Transcribe the records below in their entirety, and leave out each image.

Top of Material supplied

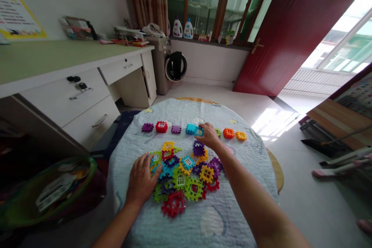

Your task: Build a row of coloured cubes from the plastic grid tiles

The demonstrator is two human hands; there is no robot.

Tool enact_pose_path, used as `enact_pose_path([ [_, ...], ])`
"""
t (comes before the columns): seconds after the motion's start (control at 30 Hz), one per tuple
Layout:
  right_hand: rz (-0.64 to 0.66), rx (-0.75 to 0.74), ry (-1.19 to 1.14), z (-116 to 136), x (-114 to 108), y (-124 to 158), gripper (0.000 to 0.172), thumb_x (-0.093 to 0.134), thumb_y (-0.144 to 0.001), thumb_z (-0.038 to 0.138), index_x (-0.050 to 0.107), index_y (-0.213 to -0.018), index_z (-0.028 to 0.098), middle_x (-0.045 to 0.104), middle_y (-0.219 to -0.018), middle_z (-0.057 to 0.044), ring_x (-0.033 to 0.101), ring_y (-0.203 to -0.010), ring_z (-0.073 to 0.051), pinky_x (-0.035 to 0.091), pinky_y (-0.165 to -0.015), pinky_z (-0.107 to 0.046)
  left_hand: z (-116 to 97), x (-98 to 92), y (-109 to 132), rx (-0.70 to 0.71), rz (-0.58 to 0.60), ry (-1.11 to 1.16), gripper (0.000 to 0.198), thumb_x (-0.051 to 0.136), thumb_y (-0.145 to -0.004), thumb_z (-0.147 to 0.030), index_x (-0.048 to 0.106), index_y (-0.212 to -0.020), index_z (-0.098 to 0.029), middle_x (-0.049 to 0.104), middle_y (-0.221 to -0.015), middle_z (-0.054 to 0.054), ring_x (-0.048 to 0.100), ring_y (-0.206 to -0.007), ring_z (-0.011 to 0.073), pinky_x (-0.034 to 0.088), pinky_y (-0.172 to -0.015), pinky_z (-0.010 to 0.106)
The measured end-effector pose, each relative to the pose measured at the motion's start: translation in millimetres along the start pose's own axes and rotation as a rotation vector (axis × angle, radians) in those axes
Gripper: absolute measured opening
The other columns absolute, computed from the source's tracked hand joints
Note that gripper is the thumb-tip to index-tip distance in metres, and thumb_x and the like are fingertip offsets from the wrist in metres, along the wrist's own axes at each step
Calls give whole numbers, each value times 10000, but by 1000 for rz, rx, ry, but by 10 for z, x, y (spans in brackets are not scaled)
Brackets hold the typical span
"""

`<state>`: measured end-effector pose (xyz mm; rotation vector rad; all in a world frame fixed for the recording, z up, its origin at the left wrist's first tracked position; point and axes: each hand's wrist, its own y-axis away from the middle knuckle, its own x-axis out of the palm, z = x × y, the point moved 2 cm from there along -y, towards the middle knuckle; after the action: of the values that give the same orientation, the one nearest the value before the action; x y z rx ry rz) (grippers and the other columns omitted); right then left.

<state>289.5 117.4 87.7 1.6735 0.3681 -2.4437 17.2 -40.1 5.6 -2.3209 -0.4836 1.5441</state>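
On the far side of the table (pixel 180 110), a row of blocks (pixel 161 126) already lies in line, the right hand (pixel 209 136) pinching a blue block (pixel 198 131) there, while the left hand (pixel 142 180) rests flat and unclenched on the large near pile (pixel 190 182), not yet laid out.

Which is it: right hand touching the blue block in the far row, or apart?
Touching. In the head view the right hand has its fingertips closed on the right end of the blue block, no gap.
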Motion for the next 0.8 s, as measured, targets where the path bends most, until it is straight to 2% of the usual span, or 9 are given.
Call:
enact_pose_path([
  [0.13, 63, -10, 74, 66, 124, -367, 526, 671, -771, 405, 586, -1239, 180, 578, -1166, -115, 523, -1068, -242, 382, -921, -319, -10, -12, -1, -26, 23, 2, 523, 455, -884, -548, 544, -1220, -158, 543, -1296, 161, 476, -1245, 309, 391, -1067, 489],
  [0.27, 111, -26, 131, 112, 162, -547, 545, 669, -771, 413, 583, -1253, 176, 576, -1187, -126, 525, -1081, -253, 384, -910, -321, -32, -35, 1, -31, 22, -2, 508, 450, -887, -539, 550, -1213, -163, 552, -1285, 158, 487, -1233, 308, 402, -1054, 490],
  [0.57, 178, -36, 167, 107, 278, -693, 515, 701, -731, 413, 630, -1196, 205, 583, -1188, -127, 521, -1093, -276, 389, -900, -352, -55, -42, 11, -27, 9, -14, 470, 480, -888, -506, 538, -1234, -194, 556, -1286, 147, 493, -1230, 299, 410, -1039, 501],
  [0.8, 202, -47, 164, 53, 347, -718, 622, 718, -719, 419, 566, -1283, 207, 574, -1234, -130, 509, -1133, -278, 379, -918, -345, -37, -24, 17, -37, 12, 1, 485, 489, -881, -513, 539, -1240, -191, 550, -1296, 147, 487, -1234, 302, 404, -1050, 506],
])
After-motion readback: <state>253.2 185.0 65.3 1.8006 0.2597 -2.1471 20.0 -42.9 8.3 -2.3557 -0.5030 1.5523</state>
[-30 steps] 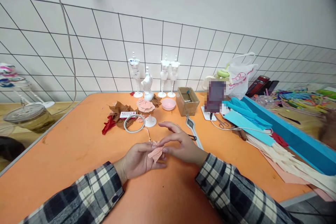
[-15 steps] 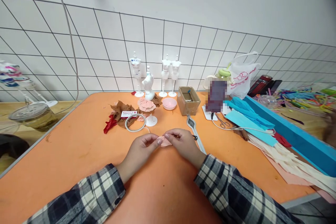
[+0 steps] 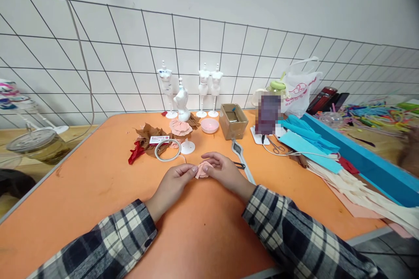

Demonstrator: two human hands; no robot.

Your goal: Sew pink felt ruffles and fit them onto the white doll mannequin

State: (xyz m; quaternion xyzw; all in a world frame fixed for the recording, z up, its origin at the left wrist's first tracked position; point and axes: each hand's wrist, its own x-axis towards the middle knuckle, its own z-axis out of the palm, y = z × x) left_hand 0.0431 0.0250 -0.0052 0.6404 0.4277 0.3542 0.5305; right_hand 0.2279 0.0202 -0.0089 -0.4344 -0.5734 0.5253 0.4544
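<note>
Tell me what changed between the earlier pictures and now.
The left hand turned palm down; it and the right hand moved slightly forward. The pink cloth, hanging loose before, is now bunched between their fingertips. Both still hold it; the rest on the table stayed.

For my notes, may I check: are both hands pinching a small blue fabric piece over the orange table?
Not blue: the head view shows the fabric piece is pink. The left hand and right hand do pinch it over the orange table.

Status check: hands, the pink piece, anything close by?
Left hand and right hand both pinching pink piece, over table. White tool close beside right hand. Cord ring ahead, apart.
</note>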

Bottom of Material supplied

▸ **Answer to this exercise**
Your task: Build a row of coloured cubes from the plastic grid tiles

The demonstrator is two human hands; there is no robot.

Tool enact_pose_path, used as `enact_pose_path([ [_, ...], ])`
"""
t (comes before the columns): seconds after the motion's start (control at 30 Hz), one per tuple
Layout:
  right_hand: rz (-0.64 to 0.66), rx (-0.75 to 0.74), ry (-1.19 to 1.14), z (-116 to 136), x (-114 to 108), y (-124 to 158), gripper (0.000 to 0.172), thumb_x (-0.093 to 0.134), thumb_y (-0.144 to 0.001), thumb_z (-0.038 to 0.138), index_x (-0.050 to 0.107), index_y (-0.213 to -0.018), index_z (-0.028 to 0.098), middle_x (-0.045 to 0.104), middle_y (-0.219 to -0.018), middle_z (-0.057 to 0.044), ring_x (-0.033 to 0.101), ring_y (-0.203 to -0.010), ring_z (-0.073 to 0.051), pinky_x (-0.035 to 0.091), pinky_y (-0.165 to -0.015), pinky_z (-0.107 to 0.046)
  left_hand: z (-116 to 97), x (-98 to 92), y (-109 to 132), rx (-0.70 to 0.71), rz (-0.58 to 0.60), ry (-1.11 to 1.16), gripper (0.000 to 0.198), thumb_x (-0.051 to 0.136), thumb_y (-0.145 to -0.004), thumb_z (-0.147 to 0.030), index_x (-0.048 to 0.106), index_y (-0.212 to -0.020), index_z (-0.098 to 0.029), middle_x (-0.049 to 0.104), middle_y (-0.221 to -0.015), middle_z (-0.054 to 0.054), ring_x (-0.048 to 0.100), ring_y (-0.206 to -0.007), ring_z (-0.011 to 0.073), pinky_x (-0.034 to 0.088), pinky_y (-0.172 to -0.015), pinky_z (-0.010 to 0.106)
The measured end-effector pose, each relative to the pose measured at the motion's start: translation in millimetres along the start pose's own axes and rotation as a rotation vector (axis × angle, radians) in those axes
Gripper: absolute measured opening
The other columns absolute, computed from the source's tracked hand joints
Note that gripper is the thumb-tip to index-tip distance in metres, and thumb_x and the like are fingertip offsets from the wrist in metres, along the wrist's own axes at each step
Calls give whole numbers, each value times 10000, but by 1000 for rz, rx, ry, but by 10 for z, x, y (spans in brackets are not scaled)
Brackets hold the typical span
"""

`<state>`: measured end-effector pose (xyz mm; rotation vector rad; all in a world frame fixed for the recording, z up, its origin at the left wrist's first tracked position; point and axes: each hand's wrist, its own y-axis away from the middle knuckle, its own x-axis out of the palm, z = x × y, the point moved 2 cm from there along -y, towards the middle knuckle; after the action: of the values that give the same orientation, the one nearest the value before the action; x y z rx ry rz) (grippers and the other columns omitted); right then left.

<state>289.5 117.4 87.7 1.6735 0.3681 -2.4437 17.2 -40.1 5.6 -2.3209 -0.4836 1.5441</state>
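On the far side of the table (pixel 180 110), a row of blocks (pixel 161 126) already lies in line, the right hand (pixel 209 136) pinching a blue block (pixel 198 131) there, while the left hand (pixel 142 180) rests flat and unclenched on the large near pile (pixel 190 182), not yet laid out.

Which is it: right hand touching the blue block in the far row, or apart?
Touching. In the head view the right hand has its fingertips closed on the right end of the blue block, no gap.
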Motion for the next 0.8 s, as measured, targets where the path bends most, until it is straight to 2% of the usual span, or 9 are given.
Call:
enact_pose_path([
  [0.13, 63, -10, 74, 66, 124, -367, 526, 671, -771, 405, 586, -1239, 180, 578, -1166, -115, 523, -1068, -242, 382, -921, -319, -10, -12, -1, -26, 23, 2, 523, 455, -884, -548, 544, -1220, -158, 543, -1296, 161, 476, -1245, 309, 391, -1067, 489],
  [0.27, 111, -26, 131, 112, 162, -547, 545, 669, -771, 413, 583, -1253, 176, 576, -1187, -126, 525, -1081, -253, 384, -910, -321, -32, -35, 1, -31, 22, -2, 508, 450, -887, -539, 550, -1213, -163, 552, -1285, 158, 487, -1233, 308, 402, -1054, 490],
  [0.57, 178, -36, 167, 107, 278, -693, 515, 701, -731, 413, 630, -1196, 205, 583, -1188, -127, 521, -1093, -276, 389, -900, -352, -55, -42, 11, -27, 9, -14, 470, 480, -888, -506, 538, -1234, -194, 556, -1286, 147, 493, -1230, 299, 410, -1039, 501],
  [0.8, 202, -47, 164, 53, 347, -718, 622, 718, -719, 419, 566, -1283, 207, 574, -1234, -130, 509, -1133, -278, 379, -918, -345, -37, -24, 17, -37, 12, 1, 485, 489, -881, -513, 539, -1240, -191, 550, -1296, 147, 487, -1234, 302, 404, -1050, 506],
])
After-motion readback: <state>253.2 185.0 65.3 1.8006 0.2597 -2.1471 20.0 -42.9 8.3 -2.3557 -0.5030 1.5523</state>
[-30 steps] 
[-15 steps] 
[+0 steps] 

Demonstrator: two human hands; no robot.

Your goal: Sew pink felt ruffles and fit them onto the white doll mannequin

State: (xyz m; quaternion xyzw; all in a world frame fixed for the recording, z up, its origin at the left wrist's first tracked position; point and axes: each hand's wrist, its own x-axis towards the middle knuckle, its own z-axis out of the palm, y = z × x) left_hand 0.0431 0.0250 -0.0052 0.6404 0.4277 0.3542 0.5305; right_hand 0.2279 0.0202 -0.0089 -0.4344 -0.5734 0.5253 0.4544
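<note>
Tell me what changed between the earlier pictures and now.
The left hand turned palm down; it and the right hand moved slightly forward. The pink cloth, hanging loose before, is now bunched between their fingertips. Both still hold it; the rest on the table stayed.

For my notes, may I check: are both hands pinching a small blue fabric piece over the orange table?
Not blue: the head view shows the fabric piece is pink. The left hand and right hand do pinch it over the orange table.

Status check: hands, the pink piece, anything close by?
Left hand and right hand both pinching pink piece, over table. White tool close beside right hand. Cord ring ahead, apart.
</note>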

The answer has been given in its entirety.